AGU Publica Guia Detalhado de Condutas Vedadas para Agentes Públicos nas Eleições de 2026
A Advocacia-Geral da União (AGU) divulgou a 11ª edição de sua "Cartilha Eleitoral: Condutas Vedadas aos Agentes Públicos Federais nas Eleições 2026", um documento essencial que visa orientar gestores e servidores sobre as práticas permitidas e proibidas durante o período eleitoral. O objetivo primordial é assegurar a integridade do processo democrático e a conformidade das ações estatais, prevenindo irregularidades e o abuso de poder que pode distorcer a disputa por cargos eletivos. Este guia robusto serve como um instrumento prático para decisões seguras no cotidiano administrativo.
Preservando a Impessoalidade e a Legalidade na Gestão Pública
A cartilha da AGU enfatiza a imperativa observância dos cinco princípios fundamentais da administração pública – legalidade, impessoalidade, moralidade, publicidade e eficiência – no exercício das funções. Essa exigência é redobrada em período eleitoral, dada a capacidade das manifestações de autoridades impactarem significativamente o debate democrático e a confiança da sociedade nas instituições. A orientação busca coibir o uso da máquina pública para fins político-partidários, garantindo que os atos de governo se mantenham focados no interesse público e não na promoção pessoal ou de candidaturas.

Proibições Cruciais: O Uso Indevido de Bens e a Promoção Pessoal
Entre as condutas explicitamente vedadas, destaca-se a proibição de agentes públicos utilizarem bens ou serviços estatais para favorecer qualquer candidatura. Para aqueles que ocupam cargos eletivos, a diretriz é clara: eventos oficiais não podem ser transformados em palcos de campanha, e a participação em atos de proselitismo político deve ocorrer exclusivamente fora do horário de trabalho. A AGU alerta que desrespeitar tais normas pode configurar abuso de poder político e econômico, com risco de punições severas, incluindo a inelegibilidade.
Além das infrações eleitorais diretas, o documento aborda a importância da ética na administração pública. A cartilha veda a utilização da visibilidade, do prestígio institucional ou das prerrogativas inerentes ao cargo para autopromoção com finalidade eleitoral. Tais práticas, mesmo que não tipificadas como infração eleitoral, podem caracterizar uma infração ética grave, por induzir os eleitores a confundir realizações administrativas decorrentes da atuação institucional do Estado com mérito pessoal de determinado agente público.

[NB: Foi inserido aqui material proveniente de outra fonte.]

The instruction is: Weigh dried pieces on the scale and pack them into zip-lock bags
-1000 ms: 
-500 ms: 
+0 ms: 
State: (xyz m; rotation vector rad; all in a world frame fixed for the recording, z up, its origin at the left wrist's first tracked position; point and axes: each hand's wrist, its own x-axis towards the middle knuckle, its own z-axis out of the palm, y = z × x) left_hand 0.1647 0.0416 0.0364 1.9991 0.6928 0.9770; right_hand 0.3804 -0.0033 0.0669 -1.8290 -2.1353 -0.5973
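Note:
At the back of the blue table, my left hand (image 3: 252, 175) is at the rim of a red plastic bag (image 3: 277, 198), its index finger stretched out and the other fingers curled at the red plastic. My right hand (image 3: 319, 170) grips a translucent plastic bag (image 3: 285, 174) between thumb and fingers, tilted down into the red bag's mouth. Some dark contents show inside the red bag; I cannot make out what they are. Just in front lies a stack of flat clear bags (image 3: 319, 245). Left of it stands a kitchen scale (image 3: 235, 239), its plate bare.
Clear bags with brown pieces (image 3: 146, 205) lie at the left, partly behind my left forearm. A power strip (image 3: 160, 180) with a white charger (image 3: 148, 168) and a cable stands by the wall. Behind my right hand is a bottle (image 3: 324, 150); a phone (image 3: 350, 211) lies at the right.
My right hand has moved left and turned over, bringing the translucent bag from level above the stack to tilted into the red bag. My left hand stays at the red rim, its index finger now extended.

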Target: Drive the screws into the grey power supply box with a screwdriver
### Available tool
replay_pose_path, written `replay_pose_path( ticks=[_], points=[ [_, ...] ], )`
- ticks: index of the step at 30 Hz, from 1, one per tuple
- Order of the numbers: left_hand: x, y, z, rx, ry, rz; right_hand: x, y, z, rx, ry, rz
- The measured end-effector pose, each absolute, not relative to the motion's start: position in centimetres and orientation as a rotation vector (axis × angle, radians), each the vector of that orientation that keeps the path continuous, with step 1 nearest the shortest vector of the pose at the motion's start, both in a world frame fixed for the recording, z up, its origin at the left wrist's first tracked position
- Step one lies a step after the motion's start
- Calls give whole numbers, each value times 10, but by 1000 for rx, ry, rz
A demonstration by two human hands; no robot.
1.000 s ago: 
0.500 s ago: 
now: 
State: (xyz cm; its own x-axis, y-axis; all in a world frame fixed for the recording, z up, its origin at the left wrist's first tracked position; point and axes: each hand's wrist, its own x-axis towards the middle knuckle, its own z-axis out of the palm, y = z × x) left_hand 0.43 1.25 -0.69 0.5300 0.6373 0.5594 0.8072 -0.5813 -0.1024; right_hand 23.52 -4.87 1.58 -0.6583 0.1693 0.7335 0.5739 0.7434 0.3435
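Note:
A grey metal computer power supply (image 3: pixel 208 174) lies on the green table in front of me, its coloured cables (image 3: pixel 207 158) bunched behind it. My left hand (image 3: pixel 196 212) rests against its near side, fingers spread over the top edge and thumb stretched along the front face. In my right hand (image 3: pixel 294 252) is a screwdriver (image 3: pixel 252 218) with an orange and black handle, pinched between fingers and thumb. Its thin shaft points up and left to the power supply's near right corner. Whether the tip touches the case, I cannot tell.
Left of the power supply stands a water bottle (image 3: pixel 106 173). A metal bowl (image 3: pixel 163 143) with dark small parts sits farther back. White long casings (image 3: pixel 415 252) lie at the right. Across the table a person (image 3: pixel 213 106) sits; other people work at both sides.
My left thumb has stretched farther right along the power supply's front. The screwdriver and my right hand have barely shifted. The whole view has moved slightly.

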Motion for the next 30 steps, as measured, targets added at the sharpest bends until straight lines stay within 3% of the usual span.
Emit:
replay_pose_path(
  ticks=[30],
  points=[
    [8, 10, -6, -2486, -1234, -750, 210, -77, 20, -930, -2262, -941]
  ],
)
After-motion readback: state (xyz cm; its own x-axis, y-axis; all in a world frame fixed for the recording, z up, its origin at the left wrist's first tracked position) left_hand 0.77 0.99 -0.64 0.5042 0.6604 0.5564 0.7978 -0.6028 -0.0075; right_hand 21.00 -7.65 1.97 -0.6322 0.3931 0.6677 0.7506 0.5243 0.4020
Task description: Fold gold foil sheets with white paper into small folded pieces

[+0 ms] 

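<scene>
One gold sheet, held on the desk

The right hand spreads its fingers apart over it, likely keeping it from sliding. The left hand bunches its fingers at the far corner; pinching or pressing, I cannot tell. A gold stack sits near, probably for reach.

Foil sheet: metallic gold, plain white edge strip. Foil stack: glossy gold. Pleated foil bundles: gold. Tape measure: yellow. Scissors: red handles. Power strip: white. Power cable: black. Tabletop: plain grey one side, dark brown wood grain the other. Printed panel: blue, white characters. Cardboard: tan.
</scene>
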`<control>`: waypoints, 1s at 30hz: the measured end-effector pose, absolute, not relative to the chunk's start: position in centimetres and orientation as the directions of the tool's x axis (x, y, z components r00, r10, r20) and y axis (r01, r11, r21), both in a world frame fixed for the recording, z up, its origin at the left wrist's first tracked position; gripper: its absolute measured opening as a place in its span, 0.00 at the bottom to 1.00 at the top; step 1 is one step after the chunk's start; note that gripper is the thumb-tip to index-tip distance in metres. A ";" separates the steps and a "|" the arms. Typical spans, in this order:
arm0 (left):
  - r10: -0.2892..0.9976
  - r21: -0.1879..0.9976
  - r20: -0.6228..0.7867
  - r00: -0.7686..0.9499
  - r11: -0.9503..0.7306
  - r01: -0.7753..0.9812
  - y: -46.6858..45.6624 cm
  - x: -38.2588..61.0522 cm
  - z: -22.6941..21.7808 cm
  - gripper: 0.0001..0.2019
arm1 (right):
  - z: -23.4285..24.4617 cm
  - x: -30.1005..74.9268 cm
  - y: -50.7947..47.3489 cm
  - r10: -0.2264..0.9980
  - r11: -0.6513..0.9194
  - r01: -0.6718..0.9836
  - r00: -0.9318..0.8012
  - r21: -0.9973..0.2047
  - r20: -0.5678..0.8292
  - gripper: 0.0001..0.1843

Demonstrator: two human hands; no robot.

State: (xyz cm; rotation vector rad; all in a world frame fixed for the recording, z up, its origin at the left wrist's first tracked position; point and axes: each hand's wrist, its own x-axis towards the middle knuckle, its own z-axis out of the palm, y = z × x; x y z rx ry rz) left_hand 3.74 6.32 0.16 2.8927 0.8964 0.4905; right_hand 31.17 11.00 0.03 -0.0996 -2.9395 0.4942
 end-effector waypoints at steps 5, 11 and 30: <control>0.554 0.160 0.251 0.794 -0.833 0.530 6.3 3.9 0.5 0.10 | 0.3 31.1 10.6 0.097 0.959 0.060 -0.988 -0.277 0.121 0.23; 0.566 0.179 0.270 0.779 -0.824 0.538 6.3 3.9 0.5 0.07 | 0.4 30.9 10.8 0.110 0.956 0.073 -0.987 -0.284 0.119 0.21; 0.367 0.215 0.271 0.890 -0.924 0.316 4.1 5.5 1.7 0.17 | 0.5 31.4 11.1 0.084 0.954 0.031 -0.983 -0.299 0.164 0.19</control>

Combate à Desinformação e o Uso Responsável das Mídias Digitais
Um capítulo significativo da cartilha é dedicado ao combate à desinformação, as popularmente conhecidas "fake news", e ao uso ético das redes sociais. A publicação é categórica ao proibir a disseminação, o endosso ou o compartilhamento de informações sabidamente falsas, descontextualizadas ou não verificadas. Estende-se essa vedação a conteúdos que promovam discurso de ódio, discriminação, incitação à violência, ataques pessoais, desqualificação moral ou afronta à dignidade de indivíduos ou grupos. A AGU sublinha que tais ações são permanentemente vedadas, com a responsabilidade acrescida dos agentes públicos no contexto eleitoral. A propaganda eleitoral na internet, por sua vez, só será permitida a partir de 16 de agosto de 2026, conforme o calendário eleitoral.

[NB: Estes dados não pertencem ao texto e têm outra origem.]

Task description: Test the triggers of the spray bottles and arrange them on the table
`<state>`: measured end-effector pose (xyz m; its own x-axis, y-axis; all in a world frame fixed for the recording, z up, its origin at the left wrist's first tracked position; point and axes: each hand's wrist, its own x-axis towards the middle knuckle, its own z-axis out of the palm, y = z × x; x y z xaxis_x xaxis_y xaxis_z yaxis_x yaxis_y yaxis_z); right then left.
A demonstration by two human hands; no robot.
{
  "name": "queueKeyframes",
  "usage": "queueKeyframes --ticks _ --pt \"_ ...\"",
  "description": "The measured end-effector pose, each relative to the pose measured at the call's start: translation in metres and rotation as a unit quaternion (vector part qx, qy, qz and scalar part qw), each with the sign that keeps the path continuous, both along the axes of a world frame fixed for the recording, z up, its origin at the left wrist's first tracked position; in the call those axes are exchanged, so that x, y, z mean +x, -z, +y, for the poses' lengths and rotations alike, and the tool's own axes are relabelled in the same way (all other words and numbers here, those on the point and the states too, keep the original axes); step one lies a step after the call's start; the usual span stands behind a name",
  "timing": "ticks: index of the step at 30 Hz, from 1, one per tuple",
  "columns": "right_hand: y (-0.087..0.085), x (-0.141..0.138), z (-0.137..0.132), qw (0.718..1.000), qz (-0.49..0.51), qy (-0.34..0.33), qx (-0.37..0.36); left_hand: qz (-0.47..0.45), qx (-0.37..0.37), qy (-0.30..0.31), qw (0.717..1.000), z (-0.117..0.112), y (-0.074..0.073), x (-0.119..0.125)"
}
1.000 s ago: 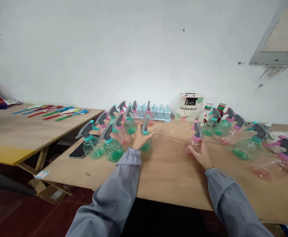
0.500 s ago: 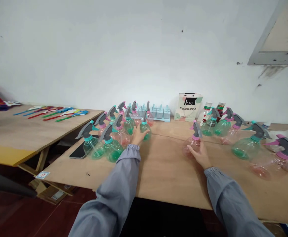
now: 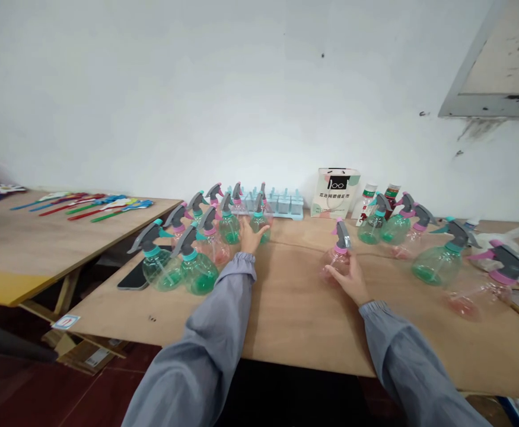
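My left hand (image 3: 251,238) is stretched far forward, its fingers wrapped round a green spray bottle (image 3: 259,220) with a grey trigger. That bottle stands at the right edge of a cluster of several green and pink spray bottles (image 3: 197,261) on the wooden table (image 3: 295,314). My right hand (image 3: 350,277) is closed on a pink spray bottle (image 3: 338,251) near the middle of the table. Both arms wear grey sleeves.
More green and pink spray bottles (image 3: 437,261) stand along the right side. A light blue mould tray (image 3: 281,204), a white paper bag (image 3: 338,193) and small bottles (image 3: 377,201) line the wall. A phone (image 3: 131,276) lies left of the cluster. Another table (image 3: 28,243) with coloured tools is at left.
My left hand has pushed the green bottle away from me toward the back, in beside the cluster. The right hand has stayed on the pink bottle.
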<state>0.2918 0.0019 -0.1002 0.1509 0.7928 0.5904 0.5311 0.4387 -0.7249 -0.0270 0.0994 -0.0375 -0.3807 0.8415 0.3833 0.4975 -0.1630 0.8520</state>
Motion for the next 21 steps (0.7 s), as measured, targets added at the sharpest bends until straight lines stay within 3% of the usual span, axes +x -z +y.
queueKeyframes --ticks 3,4,6,8,10,13,16,18,21 --pt "0.005 -0.006 -0.001 1.0 -0.003 -0.009 0.001 -0.029 0.098 -0.022 0.995 -0.03 -0.003 0.016" --pt "0.007 -0.01 -0.001 1.0 -0.005 -0.019 0.009 -0.026 0.136 0.011 0.99 -0.041 -0.006 0.024" --pt "0.009 -0.022 -0.004 0.999 -0.009 -0.044 0.026 -0.016 0.166 0.139 0.976 -0.065 -0.012 0.041" --pt "0.01 -0.039 -0.01 0.997 -0.02 -0.07 0.037 -0.018 0.145 0.264 0.953 -0.085 -0.017 0.06" --pt "0.009 -0.058 -0.018 0.994 -0.041 -0.095 0.045 -0.04 0.104 0.329 0.938 -0.1 -0.021 0.078" --pt "0.008 -0.079 -0.029 0.987 -0.067 -0.134 0.051 -0.094 0.053 0.359 0.927 -0.11 -0.025 0.096" --pt "0.003 -0.076 -0.025 0.983 -0.066 -0.166 0.035 -0.155 0.042 0.362 0.918 -0.108 -0.029 0.093" --pt "-0.006 -0.054 -0.009 0.993 -0.02 -0.113 0.025 -0.177 0.031 0.365 0.913 -0.103 -0.034 0.082" --pt "-0.027 0.002 0.034 0.991 0.081 0.089 0.051 -0.213 0.001 0.375 0.902 -0.096 -0.04 0.062"
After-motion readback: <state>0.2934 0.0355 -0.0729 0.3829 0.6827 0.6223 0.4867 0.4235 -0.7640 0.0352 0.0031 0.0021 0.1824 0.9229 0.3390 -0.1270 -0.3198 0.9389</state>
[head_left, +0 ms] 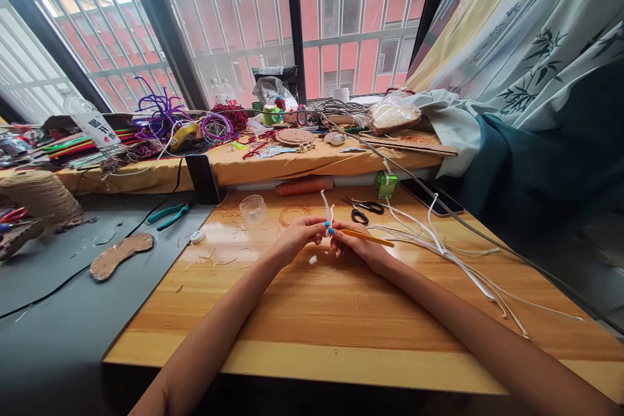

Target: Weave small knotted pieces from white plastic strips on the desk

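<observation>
My left hand [303,232] is closed, its thumb and finger pinching a thin white cord [324,205] whose loose ends stick up above the fingertips. Right beside it, my right hand [358,244] pinches the same cord, and the two thumbs almost meet. A slim yellow-orange tool [373,236] lies across the right hand, tucked in its grip; its tip and exact kind are hidden. Just below the fingers, a small white scrap [312,260] lies on the wooden table [312,318]. More white cords [453,257] spread over the table to the right.
Black scissors [363,211] and a green box [386,184] lie beyond my hands. A clear round tub [253,209] and an orange thread spool [305,186] sit further left. Teal pliers [168,216] rest on the grey surface. Craft supplies crowd the cloth-covered ledge [244,168].
</observation>
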Available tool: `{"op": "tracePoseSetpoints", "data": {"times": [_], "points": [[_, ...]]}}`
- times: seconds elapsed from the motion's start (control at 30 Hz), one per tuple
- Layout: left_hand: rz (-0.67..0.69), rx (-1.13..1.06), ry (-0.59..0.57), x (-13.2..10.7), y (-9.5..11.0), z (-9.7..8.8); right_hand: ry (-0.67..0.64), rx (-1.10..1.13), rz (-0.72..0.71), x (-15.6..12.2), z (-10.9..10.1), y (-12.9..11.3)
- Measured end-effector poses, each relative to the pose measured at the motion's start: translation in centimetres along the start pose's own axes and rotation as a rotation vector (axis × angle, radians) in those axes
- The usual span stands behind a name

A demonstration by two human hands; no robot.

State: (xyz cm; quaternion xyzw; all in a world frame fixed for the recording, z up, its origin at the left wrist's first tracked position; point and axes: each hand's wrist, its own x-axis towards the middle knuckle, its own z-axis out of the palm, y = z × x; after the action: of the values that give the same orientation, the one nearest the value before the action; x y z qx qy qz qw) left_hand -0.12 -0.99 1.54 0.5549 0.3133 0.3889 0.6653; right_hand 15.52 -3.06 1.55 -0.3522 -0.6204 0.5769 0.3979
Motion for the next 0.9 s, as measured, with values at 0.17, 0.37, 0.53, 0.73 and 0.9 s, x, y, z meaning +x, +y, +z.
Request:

A Abrangência e o Conteúdo Detalhado da Cartilha da AGU
A "Cartilha Eleitoral: Condutas Vedadas aos Agentes Públicos Federais nas Eleições 2026" é um documento abrangente que detalha conceitos complexos como abuso de poder e improbidade administrativa, além de esmiuçar as regras relativas à propaganda, ao uso de bens públicos e à gestão de recursos durante o período que antecede o pleito. Para facilitar a compreensão e o cumprimento das normas, a publicação inclui um calendário orientativo com as principais datas do ano eleitoral. Sua elaboração reflete um compromisso contínuo da AGU em prevenir irregularidades e garantir a conformidade das ações estatais.
Além disso, a cartilha reserva capítulos específicos para abordar o combate à desinformação no contexto eleitoral, o uso ético das redes sociais e as particularidades da propaganda eleitoral na internet. Essa estrutura visa oferecer um guia completo para que gestores e servidores possam tomar decisões seguras e responsáveis no dia a dia da administração pública.

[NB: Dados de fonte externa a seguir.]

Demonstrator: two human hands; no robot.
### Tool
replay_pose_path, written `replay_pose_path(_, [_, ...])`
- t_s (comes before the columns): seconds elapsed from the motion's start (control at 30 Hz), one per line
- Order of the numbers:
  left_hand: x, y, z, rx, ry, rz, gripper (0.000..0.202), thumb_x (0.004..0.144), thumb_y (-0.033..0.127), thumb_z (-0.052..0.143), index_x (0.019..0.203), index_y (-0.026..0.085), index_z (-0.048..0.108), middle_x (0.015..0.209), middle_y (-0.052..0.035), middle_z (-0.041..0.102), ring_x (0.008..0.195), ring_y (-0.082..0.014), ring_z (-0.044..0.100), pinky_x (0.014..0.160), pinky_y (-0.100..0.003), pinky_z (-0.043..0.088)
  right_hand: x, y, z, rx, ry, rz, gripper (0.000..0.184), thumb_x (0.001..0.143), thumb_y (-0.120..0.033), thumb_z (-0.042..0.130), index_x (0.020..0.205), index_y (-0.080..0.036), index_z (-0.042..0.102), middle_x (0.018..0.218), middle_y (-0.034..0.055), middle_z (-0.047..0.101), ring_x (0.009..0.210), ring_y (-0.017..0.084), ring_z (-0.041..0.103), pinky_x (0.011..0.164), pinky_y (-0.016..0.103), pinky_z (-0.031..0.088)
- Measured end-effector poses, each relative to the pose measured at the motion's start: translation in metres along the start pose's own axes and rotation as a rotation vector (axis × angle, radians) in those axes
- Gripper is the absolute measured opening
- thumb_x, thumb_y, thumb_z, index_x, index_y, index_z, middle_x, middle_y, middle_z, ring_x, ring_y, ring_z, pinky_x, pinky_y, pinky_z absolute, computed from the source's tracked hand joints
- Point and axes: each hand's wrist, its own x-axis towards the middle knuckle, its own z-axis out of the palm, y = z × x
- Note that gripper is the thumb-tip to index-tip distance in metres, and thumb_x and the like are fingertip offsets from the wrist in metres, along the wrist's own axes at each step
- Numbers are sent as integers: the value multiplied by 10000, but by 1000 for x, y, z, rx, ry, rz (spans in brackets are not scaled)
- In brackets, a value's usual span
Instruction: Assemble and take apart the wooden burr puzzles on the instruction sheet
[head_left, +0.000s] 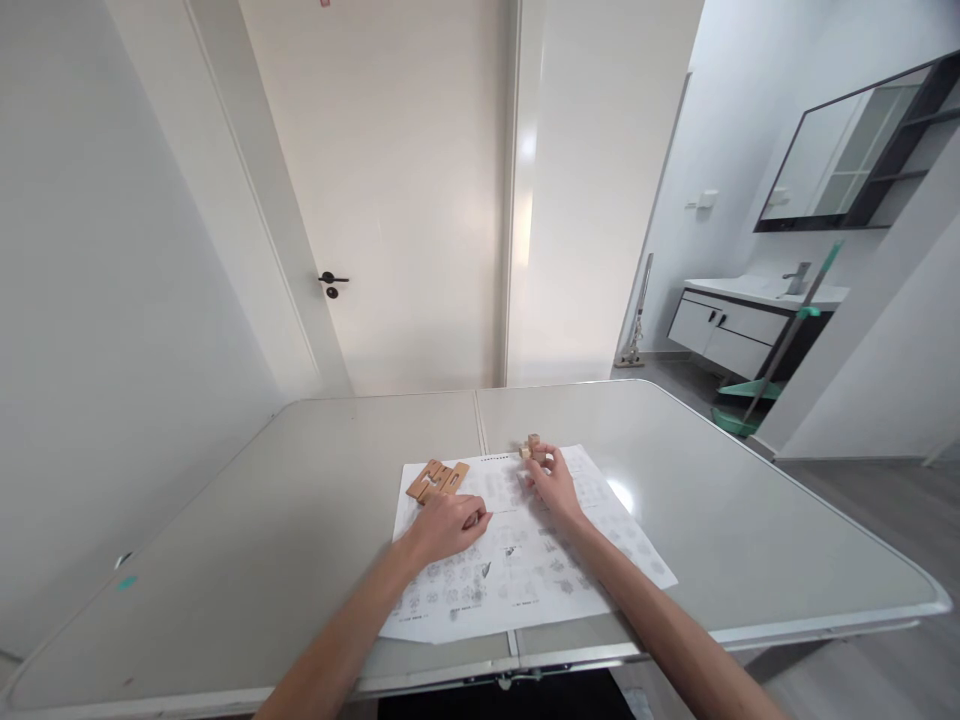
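A printed instruction sheet [517,570] lies on the grey folding table [300,540]. Flat notched wooden puzzle pieces [437,479] rest together on the sheet's far left corner. My left hand [448,523] lies just in front of them with its fingers curled; what is under the fingers is hidden. My right hand [553,483] reaches to the sheet's far edge and pinches a small assembled cluster of wooden pieces [532,448] with its fingertips.
Beyond the table stand a white door with a dark handle [331,284] and white walls. To the right, a bathroom opening shows a vanity [731,322], a mirror and a green mop [780,345]. A seam runs down the table's middle.
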Motion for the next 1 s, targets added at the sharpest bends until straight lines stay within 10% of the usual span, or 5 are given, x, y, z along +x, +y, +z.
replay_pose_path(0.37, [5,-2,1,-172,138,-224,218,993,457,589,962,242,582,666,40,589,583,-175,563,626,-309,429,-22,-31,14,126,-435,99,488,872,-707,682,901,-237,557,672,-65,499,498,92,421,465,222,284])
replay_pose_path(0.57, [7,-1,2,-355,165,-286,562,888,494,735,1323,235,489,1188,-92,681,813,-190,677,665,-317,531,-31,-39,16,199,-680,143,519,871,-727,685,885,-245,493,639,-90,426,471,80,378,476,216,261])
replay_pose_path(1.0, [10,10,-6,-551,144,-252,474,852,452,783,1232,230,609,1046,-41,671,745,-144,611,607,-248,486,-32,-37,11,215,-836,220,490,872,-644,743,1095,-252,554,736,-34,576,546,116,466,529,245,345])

Compromisso com a Lisura do Processo Eleitoral
Com a publicação desta 11ª edição da cartilha, a Advocacia-Geral da União reafirma seu papel crucial na promoção de uma atuação pública segura, responsável e alinhada ao interesse coletivo. O documento aspira a fortalecer as instituições e a contribuir decisivamente para a lisura do processo eleitoral de 2026, garantindo que a disputa democrática ocorra em um ambiente de equidade, transparência e respeito às leis, fundamental para a consolidação da democracia brasileira.